Simon Raven was a British playwright, screenwriter, critic, and author. He wrote in a highly satiric and critical style and published over thirty novels.
Background
Simon Raven was born on December 28, 1927, in London, United Kingdom. He was a son of Arthur and Esther Raven. His father had inherited the family hosiery business and did not need to work. His mother was a baker's daughter and a nationally-successful athlete. He had two siblings.
Education
Simon Raven was educated at Charterhouse School, Surrey, and King’s College, Cambridge.
After leaving King’s College, Simon Raven secured an army commission, serving in Germany and Kenya before being forced to resign (in lieu of court-martial) over his mounting gambling debts. He then managed to eke out a living in journalism until he met the young publisher Anthony Blond, who believed in Raven’s writing talent and offered to subsidize him while he wrote his first novel, The Feathers of Death (1959), on condition that he leave London and its temptations.

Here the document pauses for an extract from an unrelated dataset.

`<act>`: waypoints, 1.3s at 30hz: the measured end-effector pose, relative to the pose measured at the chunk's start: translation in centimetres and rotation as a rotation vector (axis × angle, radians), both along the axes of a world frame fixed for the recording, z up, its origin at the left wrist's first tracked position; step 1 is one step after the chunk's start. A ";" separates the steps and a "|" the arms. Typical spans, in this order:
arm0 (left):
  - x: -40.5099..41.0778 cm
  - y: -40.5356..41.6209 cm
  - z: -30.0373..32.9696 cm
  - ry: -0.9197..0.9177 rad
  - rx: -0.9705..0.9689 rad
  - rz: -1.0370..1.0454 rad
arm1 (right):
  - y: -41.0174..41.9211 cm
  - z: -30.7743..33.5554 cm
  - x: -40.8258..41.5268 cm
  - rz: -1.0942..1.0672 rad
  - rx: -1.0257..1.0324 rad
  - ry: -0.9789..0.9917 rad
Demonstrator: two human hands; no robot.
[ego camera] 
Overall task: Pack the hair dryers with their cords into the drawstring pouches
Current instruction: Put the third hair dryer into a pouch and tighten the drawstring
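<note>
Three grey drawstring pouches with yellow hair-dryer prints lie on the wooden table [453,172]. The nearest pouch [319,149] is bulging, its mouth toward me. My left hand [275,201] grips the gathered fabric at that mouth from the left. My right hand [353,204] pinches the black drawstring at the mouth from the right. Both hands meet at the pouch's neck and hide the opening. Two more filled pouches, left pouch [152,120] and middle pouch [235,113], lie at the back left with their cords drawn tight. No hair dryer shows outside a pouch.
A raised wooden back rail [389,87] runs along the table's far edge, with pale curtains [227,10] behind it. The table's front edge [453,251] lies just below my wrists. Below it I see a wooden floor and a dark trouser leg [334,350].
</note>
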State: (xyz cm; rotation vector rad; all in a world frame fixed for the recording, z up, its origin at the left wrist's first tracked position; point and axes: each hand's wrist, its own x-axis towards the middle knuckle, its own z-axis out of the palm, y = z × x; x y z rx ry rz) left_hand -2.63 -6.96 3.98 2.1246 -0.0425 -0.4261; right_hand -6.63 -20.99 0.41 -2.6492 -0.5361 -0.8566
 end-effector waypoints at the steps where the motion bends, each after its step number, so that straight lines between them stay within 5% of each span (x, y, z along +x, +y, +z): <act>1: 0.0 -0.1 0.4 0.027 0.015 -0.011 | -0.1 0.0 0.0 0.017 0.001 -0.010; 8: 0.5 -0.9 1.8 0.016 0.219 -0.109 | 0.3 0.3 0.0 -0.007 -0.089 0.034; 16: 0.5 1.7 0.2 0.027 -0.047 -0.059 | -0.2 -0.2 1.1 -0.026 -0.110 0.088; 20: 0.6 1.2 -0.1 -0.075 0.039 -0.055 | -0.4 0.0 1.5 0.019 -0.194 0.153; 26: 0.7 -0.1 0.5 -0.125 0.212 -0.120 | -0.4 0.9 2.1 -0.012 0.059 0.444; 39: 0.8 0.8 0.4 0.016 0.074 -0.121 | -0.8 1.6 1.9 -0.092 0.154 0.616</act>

Anthony Blond published Raven’s work over the next three decades, including the spy thriller Brother Cain (1959), the classic vampire tale Doctors Wear Scarlet (1960), and the ten-volume Alms for Oblivion sequence (1964-1976), satirical novels focusing on the English upper class after the Second World War. The second sequence of seven novels, The First-Born of Egypt (1984-1992), which involved some of the same characters as the Alms series, was substantially less successful. In later works, Raven returned to the interest in horror and the supernatural he had evinced in Doctors Wear Scarlet, with the Gothic novels The Roses of Picardie (1980) and September Castle (1984), the haunting novella The Islands of Sorrow (1994), and a collection of short fiction, Remember Your Grammar and Other Haunted Stories (1997).
Additionally, he put forth numerous plays for television and radio, including a dramatization of Huxley’s Point Counterpoint for BBC Television and a radio play trilogy based on Thucydides’ History of the Peloponnesian War.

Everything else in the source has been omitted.